Try it -
Could you write out, exactly as they stand, only the lines in the listing below from the line with "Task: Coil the" to the line with "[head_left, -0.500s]", both ends included, without the pictures?

Given data -
• • •
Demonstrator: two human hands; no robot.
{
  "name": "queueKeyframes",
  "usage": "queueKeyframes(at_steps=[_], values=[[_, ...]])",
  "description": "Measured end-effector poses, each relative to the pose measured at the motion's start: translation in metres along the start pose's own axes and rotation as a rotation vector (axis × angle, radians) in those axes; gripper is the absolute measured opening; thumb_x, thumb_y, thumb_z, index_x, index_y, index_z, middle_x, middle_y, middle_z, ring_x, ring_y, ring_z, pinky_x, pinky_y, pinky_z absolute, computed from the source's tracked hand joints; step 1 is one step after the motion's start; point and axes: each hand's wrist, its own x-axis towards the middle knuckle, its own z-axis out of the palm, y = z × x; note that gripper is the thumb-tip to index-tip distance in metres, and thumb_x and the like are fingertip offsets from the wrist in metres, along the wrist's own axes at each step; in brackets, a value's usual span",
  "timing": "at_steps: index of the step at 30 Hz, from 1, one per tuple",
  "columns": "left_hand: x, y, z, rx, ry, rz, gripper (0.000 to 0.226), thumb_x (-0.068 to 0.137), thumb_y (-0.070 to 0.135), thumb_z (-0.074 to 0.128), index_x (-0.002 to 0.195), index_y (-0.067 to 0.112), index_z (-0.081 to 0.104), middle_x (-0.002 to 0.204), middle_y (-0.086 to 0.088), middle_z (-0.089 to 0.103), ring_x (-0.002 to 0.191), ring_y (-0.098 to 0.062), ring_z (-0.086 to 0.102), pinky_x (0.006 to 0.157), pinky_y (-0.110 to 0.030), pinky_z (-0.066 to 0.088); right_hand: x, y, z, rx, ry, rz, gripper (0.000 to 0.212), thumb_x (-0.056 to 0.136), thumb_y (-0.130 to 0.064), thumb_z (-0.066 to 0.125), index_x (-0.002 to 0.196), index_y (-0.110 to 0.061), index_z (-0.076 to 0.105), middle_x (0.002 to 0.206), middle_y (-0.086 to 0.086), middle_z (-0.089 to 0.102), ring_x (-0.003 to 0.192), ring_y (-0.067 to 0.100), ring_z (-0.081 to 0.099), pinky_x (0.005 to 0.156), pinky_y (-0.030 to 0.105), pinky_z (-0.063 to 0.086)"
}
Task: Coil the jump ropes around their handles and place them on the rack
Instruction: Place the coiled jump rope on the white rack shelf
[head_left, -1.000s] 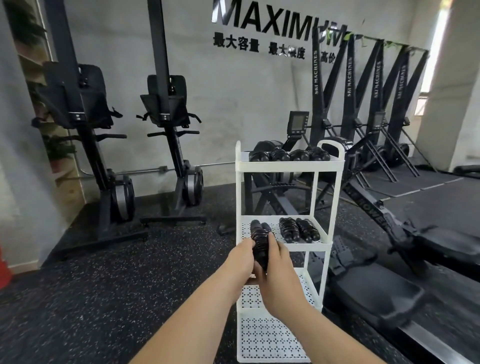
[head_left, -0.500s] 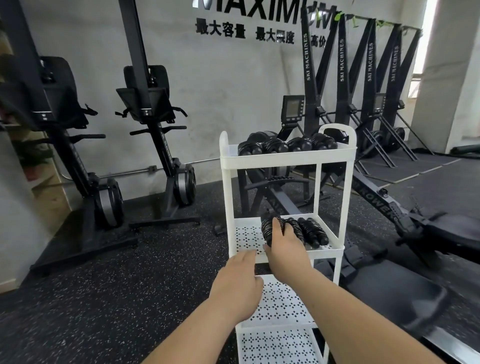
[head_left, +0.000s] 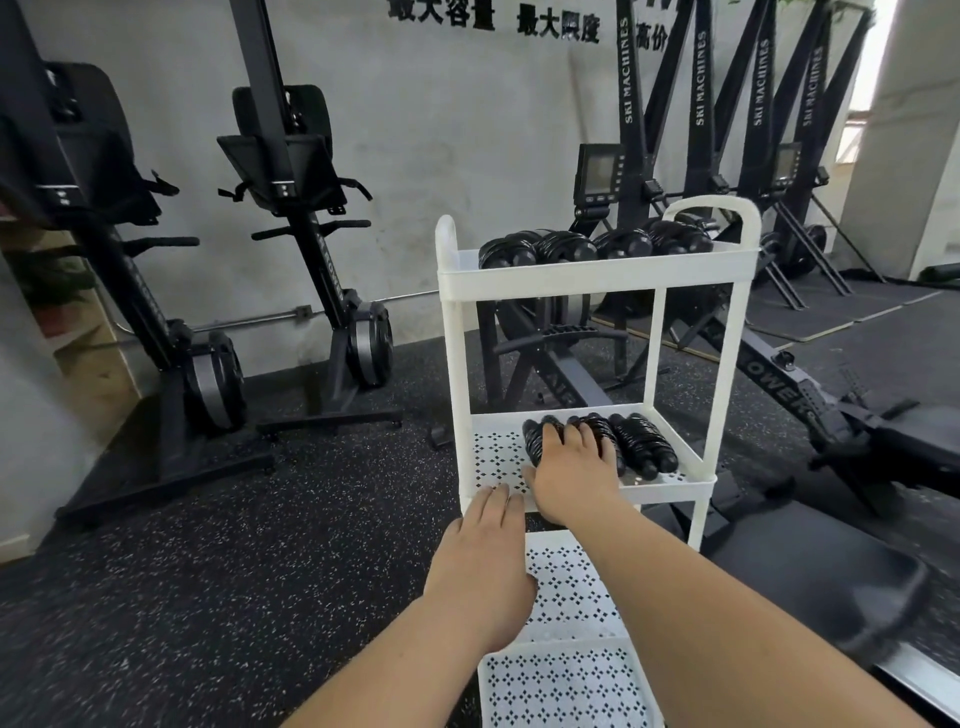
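White rack (head_left: 597, 283) holding black coiled jump ropes (head_left: 644, 447).
Shelves bear a diamond-hole pattern; black floor (head_left: 260, 571) is white-speckled.
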Motion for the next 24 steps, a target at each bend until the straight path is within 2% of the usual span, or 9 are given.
queueKeyframes(at_steps=[4, 11, 16, 24], values=[[-0.001, -0.001, -0.002, 0.001, -0.007, 0.007, 0.085, 0.104, 0.026, 0.056, 0.171, 0.015, 0.003, 0.179, 0.002, -0.004, 0.165, -0.018, -0.007, 0.134, -0.041, 0.013, -0.001, -0.001, -0.001, -0.012, -0.015, 0.021, 0.076, 0.105, -0.047, 0.046, 0.167, -0.016, 0.016, 0.171, 0.013, 0.025, 0.162, 0.036, 0.010, 0.130, 0.057, 0.009], [-0.008, -0.001, -0.015, 0.014, -0.022, 0.023, 0.086, 0.104, 0.026, 0.054, 0.171, 0.016, 0.002, 0.179, 0.001, -0.006, 0.165, -0.018, -0.008, 0.134, -0.042, 0.011, -0.009, -0.006, -0.014, -0.012, -0.066, 0.057, 0.081, 0.104, -0.046, 0.048, 0.169, -0.020, 0.008, 0.174, 0.018, 0.016, 0.162, 0.039, 0.004, 0.130, 0.057, 0.009], [-0.029, -0.005, -0.037, 0.005, -0.003, 0.009, 0.084, 0.103, 0.026, 0.054, 0.171, 0.015, 0.005, 0.179, 0.001, 0.000, 0.165, -0.019, 0.000, 0.133, -0.042, 0.016, -0.030, -0.015, -0.040, 0.006, -0.037, 0.045, 0.072, 0.105, -0.047, 0.047, 0.166, -0.020, 0.019, 0.171, 0.018, 0.024, 0.160, 0.041, 0.011, 0.129, 0.058, 0.014], [-0.112, -0.023, -0.076, 0.008, 0.004, -0.123, 0.082, 0.104, 0.030, 0.056, 0.170, 0.015, 0.009, 0.178, 0.000, 0.008, 0.164, -0.023, 0.008, 0.132, -0.046, 0.019, -0.105, -0.066, -0.084, 0.051, -0.050, -0.062, 0.065, 0.105, -0.052, 0.048, 0.160, -0.023, 0.029, 0.166, 0.015, 0.033, 0.158, 0.037, 0.019, 0.127, 0.056, 0.022]])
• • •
Worked solution -
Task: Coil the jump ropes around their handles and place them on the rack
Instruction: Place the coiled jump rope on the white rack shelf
[head_left, -1.000s] 
[head_left, -0.500s] 

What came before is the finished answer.